DATA TO PROCESS:
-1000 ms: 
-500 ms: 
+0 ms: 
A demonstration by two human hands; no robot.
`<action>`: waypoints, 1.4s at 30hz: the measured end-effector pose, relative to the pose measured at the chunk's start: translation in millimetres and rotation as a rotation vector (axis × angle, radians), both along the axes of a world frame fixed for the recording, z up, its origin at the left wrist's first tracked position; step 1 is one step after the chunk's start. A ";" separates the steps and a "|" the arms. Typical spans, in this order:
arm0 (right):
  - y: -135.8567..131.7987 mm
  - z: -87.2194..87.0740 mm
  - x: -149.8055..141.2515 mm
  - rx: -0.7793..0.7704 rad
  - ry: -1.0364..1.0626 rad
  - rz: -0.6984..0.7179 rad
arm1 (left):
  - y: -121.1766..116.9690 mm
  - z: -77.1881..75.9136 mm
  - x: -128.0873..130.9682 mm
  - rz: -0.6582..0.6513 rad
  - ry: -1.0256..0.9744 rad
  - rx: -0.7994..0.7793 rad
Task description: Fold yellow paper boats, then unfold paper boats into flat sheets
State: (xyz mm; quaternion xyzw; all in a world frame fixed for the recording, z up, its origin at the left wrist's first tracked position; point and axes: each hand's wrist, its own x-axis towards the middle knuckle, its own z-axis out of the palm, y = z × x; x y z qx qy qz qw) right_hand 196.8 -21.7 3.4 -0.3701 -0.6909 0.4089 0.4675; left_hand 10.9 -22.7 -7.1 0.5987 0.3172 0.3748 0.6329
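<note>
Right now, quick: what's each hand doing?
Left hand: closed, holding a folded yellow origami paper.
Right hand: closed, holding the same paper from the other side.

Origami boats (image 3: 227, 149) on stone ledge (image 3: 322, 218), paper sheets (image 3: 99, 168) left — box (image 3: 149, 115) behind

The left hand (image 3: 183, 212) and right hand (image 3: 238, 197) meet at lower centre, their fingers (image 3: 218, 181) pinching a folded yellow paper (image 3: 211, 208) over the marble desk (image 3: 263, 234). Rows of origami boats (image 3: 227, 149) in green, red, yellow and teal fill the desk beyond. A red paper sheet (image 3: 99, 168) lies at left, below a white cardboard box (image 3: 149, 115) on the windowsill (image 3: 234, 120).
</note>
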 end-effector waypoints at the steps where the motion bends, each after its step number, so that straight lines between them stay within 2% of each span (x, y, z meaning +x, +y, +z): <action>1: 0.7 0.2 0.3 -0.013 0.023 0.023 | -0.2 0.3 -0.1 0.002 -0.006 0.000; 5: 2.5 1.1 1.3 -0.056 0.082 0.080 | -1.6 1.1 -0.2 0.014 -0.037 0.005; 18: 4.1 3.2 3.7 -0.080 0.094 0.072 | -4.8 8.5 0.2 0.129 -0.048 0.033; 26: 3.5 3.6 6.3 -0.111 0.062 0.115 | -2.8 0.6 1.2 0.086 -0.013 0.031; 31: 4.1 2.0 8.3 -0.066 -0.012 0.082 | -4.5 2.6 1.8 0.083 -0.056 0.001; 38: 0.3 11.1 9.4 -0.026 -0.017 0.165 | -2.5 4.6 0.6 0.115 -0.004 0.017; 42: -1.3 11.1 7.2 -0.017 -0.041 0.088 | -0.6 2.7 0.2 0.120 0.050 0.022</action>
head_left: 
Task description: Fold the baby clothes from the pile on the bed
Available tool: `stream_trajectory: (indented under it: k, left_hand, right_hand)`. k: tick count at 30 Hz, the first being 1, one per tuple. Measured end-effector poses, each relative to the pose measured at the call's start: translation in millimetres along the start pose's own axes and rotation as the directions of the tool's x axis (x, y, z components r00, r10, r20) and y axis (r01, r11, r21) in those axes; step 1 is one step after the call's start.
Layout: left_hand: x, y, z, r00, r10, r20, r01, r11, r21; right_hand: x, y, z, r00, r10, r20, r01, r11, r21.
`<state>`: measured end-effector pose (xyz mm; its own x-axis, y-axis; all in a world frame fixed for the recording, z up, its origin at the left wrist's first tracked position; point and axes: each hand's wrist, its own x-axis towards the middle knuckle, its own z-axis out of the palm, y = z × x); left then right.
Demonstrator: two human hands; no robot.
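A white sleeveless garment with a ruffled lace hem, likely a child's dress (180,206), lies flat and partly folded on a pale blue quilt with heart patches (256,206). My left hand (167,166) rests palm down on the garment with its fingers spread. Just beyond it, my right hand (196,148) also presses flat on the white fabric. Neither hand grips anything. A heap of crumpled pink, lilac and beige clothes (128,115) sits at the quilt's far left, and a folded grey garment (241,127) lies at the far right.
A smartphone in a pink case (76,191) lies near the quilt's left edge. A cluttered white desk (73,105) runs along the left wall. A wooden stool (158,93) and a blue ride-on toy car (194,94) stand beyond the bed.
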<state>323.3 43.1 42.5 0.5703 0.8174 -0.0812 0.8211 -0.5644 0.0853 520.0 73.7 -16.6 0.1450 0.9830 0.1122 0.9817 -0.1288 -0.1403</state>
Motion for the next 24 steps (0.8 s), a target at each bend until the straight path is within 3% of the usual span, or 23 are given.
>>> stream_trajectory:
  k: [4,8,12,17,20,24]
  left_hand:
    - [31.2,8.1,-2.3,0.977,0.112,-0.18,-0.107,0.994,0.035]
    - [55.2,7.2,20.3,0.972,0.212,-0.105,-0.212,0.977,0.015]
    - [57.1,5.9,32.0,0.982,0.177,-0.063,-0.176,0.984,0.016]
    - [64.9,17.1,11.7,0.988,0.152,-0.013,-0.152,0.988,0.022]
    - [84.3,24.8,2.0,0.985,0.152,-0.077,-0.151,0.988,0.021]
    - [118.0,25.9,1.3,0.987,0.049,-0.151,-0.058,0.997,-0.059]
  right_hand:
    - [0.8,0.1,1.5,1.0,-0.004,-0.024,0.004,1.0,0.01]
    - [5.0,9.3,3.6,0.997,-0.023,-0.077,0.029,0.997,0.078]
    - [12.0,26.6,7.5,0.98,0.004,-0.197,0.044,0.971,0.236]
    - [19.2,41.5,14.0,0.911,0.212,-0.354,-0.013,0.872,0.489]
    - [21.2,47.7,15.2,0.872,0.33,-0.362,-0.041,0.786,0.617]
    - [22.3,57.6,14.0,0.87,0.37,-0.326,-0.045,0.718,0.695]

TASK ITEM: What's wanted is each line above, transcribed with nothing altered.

ANSWER SPACE:
-1000 ms: 
-500 ms: 
+0 ms: 
A demonstration by two human hands; no robot.
`<action>`: waypoints, 1.4s at 30hz: the measured end-effector pose, relative to the pose measured at the chunk's start: translation in millimetres and rotation as a rotation vector (axis × angle, radians), both along the axes of a world frame fixed for the recording, z up, its origin at the left wrist's first tracked position; step 1 is one step after the chunk's start. A ";" separates the steps and a "|" the arms. Typical spans, in this order:
arm0 (right):
  - y: -135.8567..131.7987 mm
  - z: -87.2194..87.0740 mm
  - x: -149.8055..141.2515 mm
  - rx: -0.7793..0.7704 rad
  - ry: -1.0364..1.0626 rad
  - rz: -0.6984..0.7179 rad
arm1 (left):
  - y: -121.1766..116.9690 mm
  - z: -77.1881..75.9136 mm
  - x: -128.0873..130.9682 mm
  - rz: -0.6582..0.6513 rad
  - ry: -1.0256..0.9744 rad
  - rx: -0.7994..0.7793 rad
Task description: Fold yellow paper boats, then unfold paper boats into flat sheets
State: (xyz mm; quaternion xyzw; all in a world frame fixed for the recording, z up, its origin at the left wrist's first tracked position; point and axes: each hand's wrist, its own x-axis towards the middle knuckle, its own z-axis out of the palm, y = z × x; x y z qx qy qz qw) right_hand 196.8 -21.7 3.4 -0.3701 -0.6909 0.4089 0.4675; left_hand 10.9 -22.7 -7.1 0.5987 0.3172 0.3748 0.6329
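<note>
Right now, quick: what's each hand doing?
Left hand: closed, holding a folded yellow origami paper.
Right hand: closed, holding the same paper from the other side.

Origami boats (image 3: 227, 149) on stone ledge (image 3: 322, 218), paper sheets (image 3: 99, 168) left — box (image 3: 149, 115) behind

The left hand (image 3: 183, 212) and right hand (image 3: 238, 197) meet at lower centre, their fingers (image 3: 218, 181) pinching a folded yellow paper (image 3: 211, 208) over the marble desk (image 3: 263, 234). Rows of origami boats (image 3: 227, 149) in green, red, yellow and teal fill the desk beyond. A red paper sheet (image 3: 99, 168) lies at left, below a white cardboard box (image 3: 149, 115) on the windowsill (image 3: 234, 120).
</note>
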 end-effector waypoints at the steps where the motion bends, each after its step number, so that straight lines between them stay within 2% of each span (x, y, z meaning +x, +y, +z): <action>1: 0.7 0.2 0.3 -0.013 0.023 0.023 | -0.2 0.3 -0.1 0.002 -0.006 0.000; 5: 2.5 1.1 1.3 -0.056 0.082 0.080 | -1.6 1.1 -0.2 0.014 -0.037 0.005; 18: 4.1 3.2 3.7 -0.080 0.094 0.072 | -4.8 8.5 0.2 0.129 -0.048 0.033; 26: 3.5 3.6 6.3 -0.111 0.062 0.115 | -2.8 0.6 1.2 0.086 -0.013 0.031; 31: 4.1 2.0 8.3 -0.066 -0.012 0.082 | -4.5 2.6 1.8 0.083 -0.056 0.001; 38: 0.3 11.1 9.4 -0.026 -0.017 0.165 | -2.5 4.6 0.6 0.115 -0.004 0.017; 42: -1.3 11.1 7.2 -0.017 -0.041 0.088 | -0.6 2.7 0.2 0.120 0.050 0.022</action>
head_left: 
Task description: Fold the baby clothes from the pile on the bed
Available tool: `stream_trajectory: (indented under it: k, left_hand, right_hand)`. k: tick count at 30 Hz, the first being 1, one per tuple. Measured end-effector poses, each relative to the pose measured at the call's start: translation in millimetres along the start pose's own axes and rotation as the directions of the tool's x axis (x, y, z components r00, r10, r20) and y axis (r01, r11, r21) in those axes; step 1 is one step after the call's start.
Layout: left_hand: x, y, z, r00, r10, r20, r01, r11, r21; right_hand: x, y, z, r00, r10, r20, r01, r11, r21.
`<state>`: measured end-effector pose (xyz mm; its own x-axis, y-axis; all in a world frame fixed for the recording, z up, its origin at the left wrist's first tracked position; point and axes: each hand's wrist, its own x-axis towards the middle knuckle, its own z-axis out of the palm, y = z × x); left then right.
Demonstrator: two human hands; no robot.
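A white sleeveless garment with a ruffled lace hem, likely a child's dress (180,206), lies flat and partly folded on a pale blue quilt with heart patches (256,206). My left hand (167,166) rests palm down on the garment with its fingers spread. Just beyond it, my right hand (196,148) also presses flat on the white fabric. Neither hand grips anything. A heap of crumpled pink, lilac and beige clothes (128,115) sits at the quilt's far left, and a folded grey garment (241,127) lies at the far right.
A smartphone in a pink case (76,191) lies near the quilt's left edge. A cluttered white desk (73,105) runs along the left wall. A wooden stool (158,93) and a blue ride-on toy car (194,94) stand beyond the bed.
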<state>323.3 43.1 42.5 0.5703 0.8174 -0.0812 0.8211 -0.5644 0.0853 520.0 73.7 -16.6 0.1450 0.9830 0.1122 0.9817 -0.1288 -0.1403</state>
Motion for the next 24 steps (0.8 s), a target at each bend until the straight path is within 3% of the usual span, or 23 are given.
>>> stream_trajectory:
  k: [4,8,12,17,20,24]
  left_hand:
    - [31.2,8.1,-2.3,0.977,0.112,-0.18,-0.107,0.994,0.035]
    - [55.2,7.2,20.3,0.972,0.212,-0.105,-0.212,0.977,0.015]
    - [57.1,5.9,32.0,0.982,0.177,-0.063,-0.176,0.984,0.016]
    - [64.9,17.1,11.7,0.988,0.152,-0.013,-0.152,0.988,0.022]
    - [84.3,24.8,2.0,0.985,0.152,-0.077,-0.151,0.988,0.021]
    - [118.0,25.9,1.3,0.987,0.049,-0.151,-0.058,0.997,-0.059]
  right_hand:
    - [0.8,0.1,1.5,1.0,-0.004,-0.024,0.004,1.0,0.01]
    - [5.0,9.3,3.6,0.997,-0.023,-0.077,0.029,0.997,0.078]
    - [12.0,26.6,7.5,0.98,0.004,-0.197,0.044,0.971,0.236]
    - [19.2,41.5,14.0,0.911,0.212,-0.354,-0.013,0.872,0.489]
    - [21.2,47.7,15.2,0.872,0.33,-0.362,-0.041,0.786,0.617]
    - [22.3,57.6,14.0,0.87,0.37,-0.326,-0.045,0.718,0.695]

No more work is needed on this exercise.